In the 1970’s coffee came in 1 pound metal tins. You’d get out the can opener, have it perform its pirouette on the lid like a skater on ice, pop it off and begin your brew. After the can was empty your dad would take it down to his workshop and fill it with paint thinner and clean the brush from that week’s project, or perhaps have a new vessel in which to house his ever-increasing nut and bolt collection.
We can argue about the rationales for changing the size of the coffee can down to 15 ounces, and then 14 and so on. There was the cost of the actual metal commodity in the manufacture of a can. Then there were periodic spikes in gasoline prices which meant shipping anything heavy like metal was an issue.

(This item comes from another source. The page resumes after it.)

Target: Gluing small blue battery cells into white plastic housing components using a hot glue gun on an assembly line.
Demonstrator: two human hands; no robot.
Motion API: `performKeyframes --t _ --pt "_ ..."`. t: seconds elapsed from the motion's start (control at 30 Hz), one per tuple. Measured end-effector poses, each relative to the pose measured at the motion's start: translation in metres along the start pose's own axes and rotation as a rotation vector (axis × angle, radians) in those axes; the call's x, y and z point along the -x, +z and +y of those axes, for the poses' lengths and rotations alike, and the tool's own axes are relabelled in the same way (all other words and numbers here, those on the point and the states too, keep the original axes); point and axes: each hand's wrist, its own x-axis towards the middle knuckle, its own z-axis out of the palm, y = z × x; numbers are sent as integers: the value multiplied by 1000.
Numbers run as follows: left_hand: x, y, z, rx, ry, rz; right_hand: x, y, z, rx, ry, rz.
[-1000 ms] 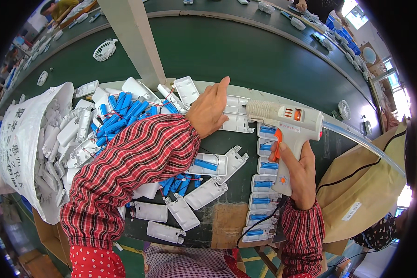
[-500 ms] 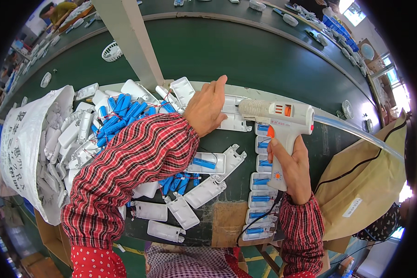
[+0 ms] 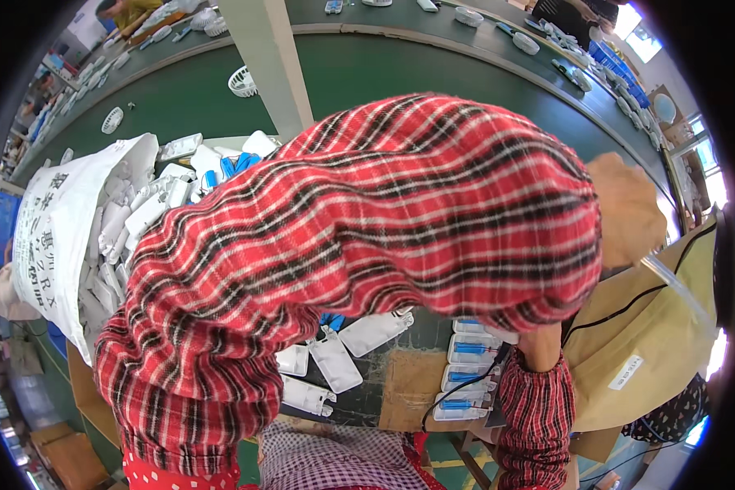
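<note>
My left arm, in a red plaid sleeve, reaches across the whole bench. My left hand (image 3: 629, 211) is at the far right, slightly blurred, closed where a long clear glue stick (image 3: 676, 286) emerges beneath it; the fingertips are hidden. Below that sleeve, only the wrist of my right hand (image 3: 539, 347) shows. It stays at the hot glue gun (image 3: 505, 335), of which just the white handle's lower end and black cord are visible. Beside it stands a column of white plastic casings (image 3: 465, 376), each with a blue battery cell.
A white sack (image 3: 53, 237) full of white plastic parts stands at the left. More casings (image 3: 335, 363) lie on the bench near a brown board (image 3: 412, 384). A tan bag (image 3: 637, 351) sits at right. A beige post (image 3: 265, 65) rises before the green conveyor (image 3: 384, 69).
My left hand has swung from the middle of the bench to the far right, onto the glue stick. Its sleeve now covers the gun and most of my right hand. The view has shifted slightly.
</note>
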Motion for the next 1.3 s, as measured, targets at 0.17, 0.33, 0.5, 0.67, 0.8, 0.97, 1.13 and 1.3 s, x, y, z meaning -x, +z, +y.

By 2010 a lot of cans had been replaced with lined cardboard tubes, and the ounces therein continued to shrink, 13 ounces becoming 12. Today you can find coffee in sizes as low as 10 ounces in a foil bag that dwarfs its metal grandfather. To the coffee companies it means more units per shipment and less shipping cost. A win-win! Or is it?
There is one loser, Joe Consumer. As consumers go, we’re all pretty normal. We have purchase habits, budgets and so on. We realize our coffee supply is waning and pick up a new package at the store. We approach the shelf and find our brand and notice the price is the same as last time; or so we think. What we missed is that the net weight we purchased decreased from 11.5 to 11 ounces, or worse still 11 to 10 ounces. It’s a cruel joke to play on the consumer but as long as the bill doesn’t go up, he or she doesn’t notice.

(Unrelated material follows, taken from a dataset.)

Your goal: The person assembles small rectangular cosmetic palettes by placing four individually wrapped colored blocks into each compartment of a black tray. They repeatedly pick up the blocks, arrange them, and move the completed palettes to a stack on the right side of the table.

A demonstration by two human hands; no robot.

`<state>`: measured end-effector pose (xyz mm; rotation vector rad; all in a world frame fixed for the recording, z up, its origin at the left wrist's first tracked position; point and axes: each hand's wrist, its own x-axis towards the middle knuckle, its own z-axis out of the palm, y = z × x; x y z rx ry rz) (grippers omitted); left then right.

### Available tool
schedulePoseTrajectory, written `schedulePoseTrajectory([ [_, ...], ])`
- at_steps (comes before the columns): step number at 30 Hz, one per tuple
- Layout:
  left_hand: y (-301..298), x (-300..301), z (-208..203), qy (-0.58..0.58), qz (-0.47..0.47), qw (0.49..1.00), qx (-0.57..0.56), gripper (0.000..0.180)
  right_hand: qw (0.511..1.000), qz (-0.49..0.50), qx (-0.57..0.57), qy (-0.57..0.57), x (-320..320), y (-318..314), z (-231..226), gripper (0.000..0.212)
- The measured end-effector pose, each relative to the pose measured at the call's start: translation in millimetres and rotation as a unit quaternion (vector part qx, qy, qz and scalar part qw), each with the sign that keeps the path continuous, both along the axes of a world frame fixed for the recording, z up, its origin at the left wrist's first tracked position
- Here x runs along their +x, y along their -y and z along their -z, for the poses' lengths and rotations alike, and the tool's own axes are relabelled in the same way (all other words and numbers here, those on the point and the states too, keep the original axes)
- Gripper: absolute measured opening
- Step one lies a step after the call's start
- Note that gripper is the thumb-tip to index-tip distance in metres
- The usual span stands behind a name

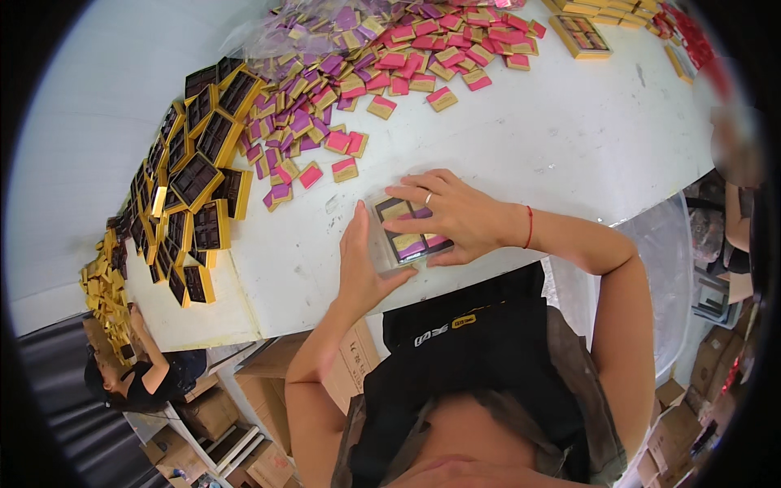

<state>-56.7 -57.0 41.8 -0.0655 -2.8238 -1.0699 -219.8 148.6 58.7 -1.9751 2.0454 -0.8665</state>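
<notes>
A small shallow box (392, 213) with dark dividers lies on the white table in front of me. Gold-and-purple pieces sit in its compartments, and what looks like clear plastic shows along its left side. My right hand (468, 213), with a ring and a red string bracelet, reaches across the box from the right. Its fingers lie over the top and its thumb is at the near right edge, so it grips the box and hides part of it. My left hand (362, 260) stands beside the box's left side, fingers stretched out, thumb close to the near corner.
Yellow-sided boxes with dark trays (195, 179) are heaped at left. Loose pink, purple and gold pieces (399, 61) spread across the back. A filled box (582, 37) and stacked ones stand far right. Another person (150, 366) works at left; a blurred arm (736, 215) shows at right.
</notes>
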Motion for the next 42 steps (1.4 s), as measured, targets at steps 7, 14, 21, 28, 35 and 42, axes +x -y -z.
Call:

It’s inflation, getting less for the same money. For years now we’ve been told there’s no inflation. They are dead wrong.

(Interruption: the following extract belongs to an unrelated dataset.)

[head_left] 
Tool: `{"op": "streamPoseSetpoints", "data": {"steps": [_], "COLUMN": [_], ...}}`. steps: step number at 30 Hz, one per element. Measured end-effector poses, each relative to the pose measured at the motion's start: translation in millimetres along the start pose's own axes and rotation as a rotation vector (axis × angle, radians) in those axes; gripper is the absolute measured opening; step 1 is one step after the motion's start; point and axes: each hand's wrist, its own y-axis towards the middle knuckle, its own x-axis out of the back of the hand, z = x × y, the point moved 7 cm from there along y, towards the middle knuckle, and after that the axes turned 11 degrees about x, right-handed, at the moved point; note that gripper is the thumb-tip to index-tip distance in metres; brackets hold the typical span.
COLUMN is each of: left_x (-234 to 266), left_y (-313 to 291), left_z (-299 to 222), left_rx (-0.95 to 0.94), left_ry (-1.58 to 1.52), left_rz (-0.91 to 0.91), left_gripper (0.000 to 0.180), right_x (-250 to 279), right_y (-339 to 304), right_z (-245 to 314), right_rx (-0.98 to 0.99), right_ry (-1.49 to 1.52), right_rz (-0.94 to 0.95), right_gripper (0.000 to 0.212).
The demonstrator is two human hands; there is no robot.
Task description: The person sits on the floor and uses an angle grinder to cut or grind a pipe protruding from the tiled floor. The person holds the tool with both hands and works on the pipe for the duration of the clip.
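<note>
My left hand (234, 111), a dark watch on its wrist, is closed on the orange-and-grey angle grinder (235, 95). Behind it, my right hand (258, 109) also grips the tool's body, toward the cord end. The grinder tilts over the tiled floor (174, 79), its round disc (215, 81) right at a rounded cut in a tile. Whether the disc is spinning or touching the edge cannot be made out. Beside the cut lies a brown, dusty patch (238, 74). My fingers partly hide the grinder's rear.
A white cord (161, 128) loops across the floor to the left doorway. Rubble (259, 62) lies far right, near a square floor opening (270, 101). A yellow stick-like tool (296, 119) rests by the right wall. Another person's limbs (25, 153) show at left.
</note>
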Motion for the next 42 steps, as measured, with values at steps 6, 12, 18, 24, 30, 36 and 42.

It happens in Yogurt. The standard serving container sold in the 1970’s was 8 ounces and Dannon was a big player, along with Breyers and many others. Over the next 3 decades those sizes shrank and today Dannon is still in the business. Dannon’s OIKOS yogurt comes in containers as small as 4 ounces. It’s competitor Chobani has a 5.3 Ounce container, but if you choose to purchase its “Flip” product there’s maybe 4 ounces of yogurt in there. Prices for a “package” remain stable, but the amount you get is nearly 50% of what it was 30 years ago.
Many years ago, I had a friend who worked for Frito Lay. At the time, he told me that the four top things bought in a grocery store were Eggs, Milk, Bread and Doritos. If you’ve been buying Doritos over the years you’ve seen the 14 Ounce bag become 13, 12, 11 and now the current 10. I suppose it’s great for the individual that doesn’t eat them in quantity; there’s no grappling with staleness issues after the bag has been open for two weeks. Again, it really isn’t so much the decreasing size of the package as it is the sustained pricing of America’s favorite Nacho cheese creation. The “sticker price” is maintained in the $4 range, even though the offered portion is 33% less than years ago.
I think I was first exposed to this practice when I was a university student and we bought a case of Labatt’s Blue, a Canadian brew in which we chose to indulge when we had a few extra bucks. Little did we know that each case was 1 bottle short. Impossible you say, there were indeed 24 bottles in the box. The fact remains it was one bottle short. Had we purchased one of our other preferred brands like Schaefer or Piels, we would have gotten twenty four 12 ounce bottles, or 288 ounces. Labatt’s Blue came in 11.5 ounce bottles, twenty four servings at 276 ounces. This was of course the equivalent of 23 bottles of our other preferred brands. One bottle short….
It’s a clever practice, this diminution of portions, while maintaining price stability. No brand wants to be left behind in the race to pursue the static household budget. Each company maintains sales price by cutting its size, in order to maintain its presence in the American pantry. Sure your cart is 2/3 as full as it once was, but you’re still getting everything you want at the same price, right?
The next time you hear a Fed Chairman or a CNBC pundit tell you there’s no inflation, show him your bag of coffee, soon to be 9 ounces no doubt.
March 27, 2018 Update: Doritos now come in a 9 3/4 ounce bag!!!